:: WORK REQUEST ::
Below is some data. Retype exactly the lines starting at the one with "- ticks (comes" and ending at the one with "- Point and".

= = = = = = =

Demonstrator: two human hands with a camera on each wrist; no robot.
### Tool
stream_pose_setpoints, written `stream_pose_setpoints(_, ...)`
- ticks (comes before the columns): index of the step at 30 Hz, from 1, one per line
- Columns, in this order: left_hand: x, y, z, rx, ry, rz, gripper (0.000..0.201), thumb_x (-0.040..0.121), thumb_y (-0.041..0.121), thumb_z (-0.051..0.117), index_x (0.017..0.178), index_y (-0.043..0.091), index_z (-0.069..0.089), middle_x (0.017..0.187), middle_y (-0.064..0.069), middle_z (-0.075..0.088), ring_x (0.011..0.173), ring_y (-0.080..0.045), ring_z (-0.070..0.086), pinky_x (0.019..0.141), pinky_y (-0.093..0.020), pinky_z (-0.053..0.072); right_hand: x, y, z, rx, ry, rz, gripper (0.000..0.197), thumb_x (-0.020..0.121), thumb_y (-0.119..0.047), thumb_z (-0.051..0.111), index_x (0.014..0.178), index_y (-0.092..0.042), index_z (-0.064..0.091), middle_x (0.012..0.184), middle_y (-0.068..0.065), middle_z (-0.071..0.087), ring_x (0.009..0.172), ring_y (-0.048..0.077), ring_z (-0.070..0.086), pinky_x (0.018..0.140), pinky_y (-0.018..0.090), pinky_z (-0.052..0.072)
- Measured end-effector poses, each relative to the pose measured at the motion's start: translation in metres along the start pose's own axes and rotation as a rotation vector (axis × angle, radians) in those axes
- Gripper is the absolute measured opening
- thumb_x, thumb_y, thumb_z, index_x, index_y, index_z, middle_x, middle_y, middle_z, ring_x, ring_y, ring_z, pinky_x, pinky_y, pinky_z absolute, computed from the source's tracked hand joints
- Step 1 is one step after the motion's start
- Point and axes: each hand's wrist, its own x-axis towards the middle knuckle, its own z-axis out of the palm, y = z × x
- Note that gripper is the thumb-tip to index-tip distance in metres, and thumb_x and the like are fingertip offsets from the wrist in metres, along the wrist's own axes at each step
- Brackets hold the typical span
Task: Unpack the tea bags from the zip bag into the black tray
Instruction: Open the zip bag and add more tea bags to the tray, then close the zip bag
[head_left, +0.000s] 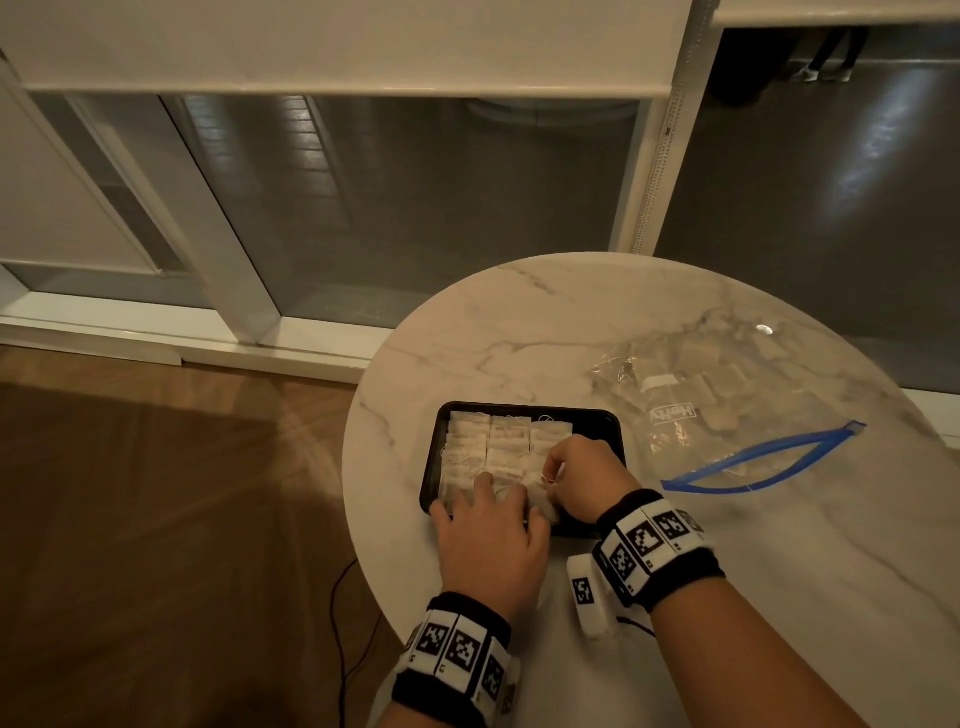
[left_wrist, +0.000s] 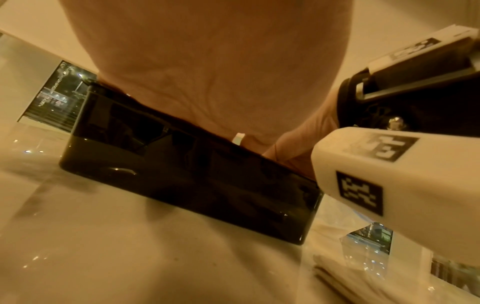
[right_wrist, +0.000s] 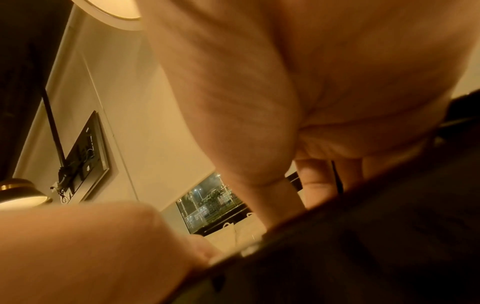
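Note:
The black tray (head_left: 597, 422) sits on the marble table, near the front, with rows of white tea bags (head_left: 491, 447) filling its left and middle. My left hand (head_left: 485, 501) lies flat over the tea bags at the tray's near edge, fingers stretched out and pressing on them. My right hand (head_left: 558, 475) is just to the right of it, fingers curled, pinching a tea bag (head_left: 543, 501) at the near right of the rows. The clear zip bag (head_left: 727, 405) lies open to the right with several tea bags inside. The left wrist view shows the tray's outer wall (left_wrist: 182, 174).
The round marble table (head_left: 545, 332) ends close to the left of the tray, with wooden floor (head_left: 182, 493) and a cable (head_left: 337, 623) below. The bag's blue zip strip (head_left: 763, 462) lies right of my right hand. A glass door (head_left: 415, 208) stands behind the table.

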Motion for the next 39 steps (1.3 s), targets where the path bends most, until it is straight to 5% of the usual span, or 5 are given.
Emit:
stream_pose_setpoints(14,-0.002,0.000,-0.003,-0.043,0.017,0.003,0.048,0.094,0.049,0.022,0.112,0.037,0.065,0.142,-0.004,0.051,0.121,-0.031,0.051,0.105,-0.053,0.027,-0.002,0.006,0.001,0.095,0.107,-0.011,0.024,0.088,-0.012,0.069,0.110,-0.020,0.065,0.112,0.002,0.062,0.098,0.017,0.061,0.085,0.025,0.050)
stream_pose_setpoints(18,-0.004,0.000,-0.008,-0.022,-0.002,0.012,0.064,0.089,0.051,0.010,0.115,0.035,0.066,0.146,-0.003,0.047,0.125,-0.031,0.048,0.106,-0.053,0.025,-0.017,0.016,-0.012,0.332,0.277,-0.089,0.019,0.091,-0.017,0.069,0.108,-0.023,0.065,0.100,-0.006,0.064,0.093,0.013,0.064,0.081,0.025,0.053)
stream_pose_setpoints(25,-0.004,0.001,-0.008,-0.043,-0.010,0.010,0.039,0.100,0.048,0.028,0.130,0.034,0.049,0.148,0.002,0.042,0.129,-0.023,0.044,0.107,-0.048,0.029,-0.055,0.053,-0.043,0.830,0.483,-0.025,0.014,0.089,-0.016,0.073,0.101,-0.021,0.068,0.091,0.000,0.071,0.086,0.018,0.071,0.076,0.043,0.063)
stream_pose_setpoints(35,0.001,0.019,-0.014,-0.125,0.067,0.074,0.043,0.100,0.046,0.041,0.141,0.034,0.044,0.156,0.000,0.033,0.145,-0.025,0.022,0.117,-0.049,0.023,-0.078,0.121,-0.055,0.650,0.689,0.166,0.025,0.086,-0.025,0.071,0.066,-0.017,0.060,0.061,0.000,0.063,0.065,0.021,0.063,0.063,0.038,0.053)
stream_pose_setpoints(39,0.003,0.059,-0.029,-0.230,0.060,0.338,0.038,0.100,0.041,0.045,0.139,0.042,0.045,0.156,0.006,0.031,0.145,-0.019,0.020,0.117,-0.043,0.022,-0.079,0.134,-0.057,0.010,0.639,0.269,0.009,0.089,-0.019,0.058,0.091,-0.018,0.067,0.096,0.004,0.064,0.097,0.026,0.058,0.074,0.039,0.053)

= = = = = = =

:: EXPECTED ANSWER ::
- ticks (comes before the columns): index of the step at 30 Hz, from 1, one per line
- Columns, in this order: left_hand: x, y, z, rx, ry, rz, gripper (0.000..0.201), thumb_x (-0.040..0.121), thumb_y (-0.041..0.121), thumb_z (-0.051..0.117), index_x (0.017..0.178), index_y (-0.043..0.091), index_z (-0.069..0.089), middle_x (0.017..0.187), middle_y (-0.064..0.069), middle_z (-0.075..0.088), ring_x (0.011..0.173), ring_y (-0.080..0.045), ring_z (-0.070..0.086), pinky_x (0.019..0.141), pinky_y (-0.093..0.020), pinky_z (-0.053..0.072); right_hand: x, y, z, rx, ry, rz, gripper (0.000..0.197), thumb_x (-0.020..0.121), thumb_y (-0.119..0.047), thumb_z (-0.051..0.111), index_x (0.014..0.178), index_y (-0.092..0.042), index_z (-0.064..0.091), middle_x (0.012..0.184), middle_y (-0.068..0.065), middle_z (-0.071..0.087), ring_x (0.009..0.172), ring_y (-0.048..0.077), ring_z (-0.070..0.086), pinky_x (0.018..0.140), pinky_y (-0.018..0.090), pinky_z (-0.052..0.072)
- Measured end-effector poses, each relative to the pose measured at the motion's start: translation in metres along the start pose's own axes and rotation as a rotation vector (axis × angle, radians) in those axes
- Gripper is the absolute measured opening
- thumb_x, thumb_y, thumb_z, index_x, index_y, index_z, middle_x, middle_y, middle_z, ring_x, ring_y, ring_z, pinky_x, pinky_y, pinky_z absolute, computed from the source's tracked hand joints
- Step 1 is one step after the motion's start
- Point and axes: each hand's wrist, its own x-axis towards the middle knuckle, its own z-axis out of the palm, y = z × x

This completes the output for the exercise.